> **What you will do**: Exactly as written, retype the listing below, omitting the pictures.

-- Stored data follows --

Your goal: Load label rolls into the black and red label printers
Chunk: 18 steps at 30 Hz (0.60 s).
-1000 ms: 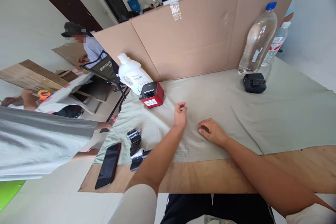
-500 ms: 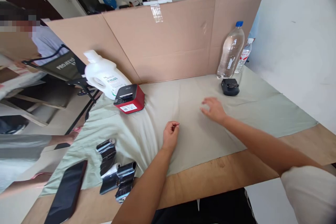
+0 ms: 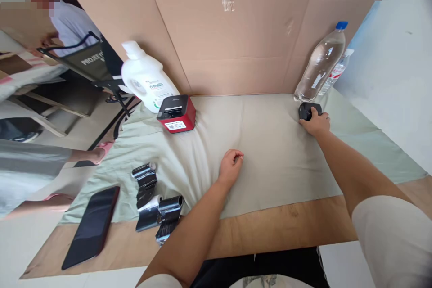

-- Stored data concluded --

> **Exercise answer**:
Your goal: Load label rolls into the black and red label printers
Chunk: 18 steps at 30 Hz (0.60 s).
-1000 ms: 
-500 ms: 
+0 ms: 

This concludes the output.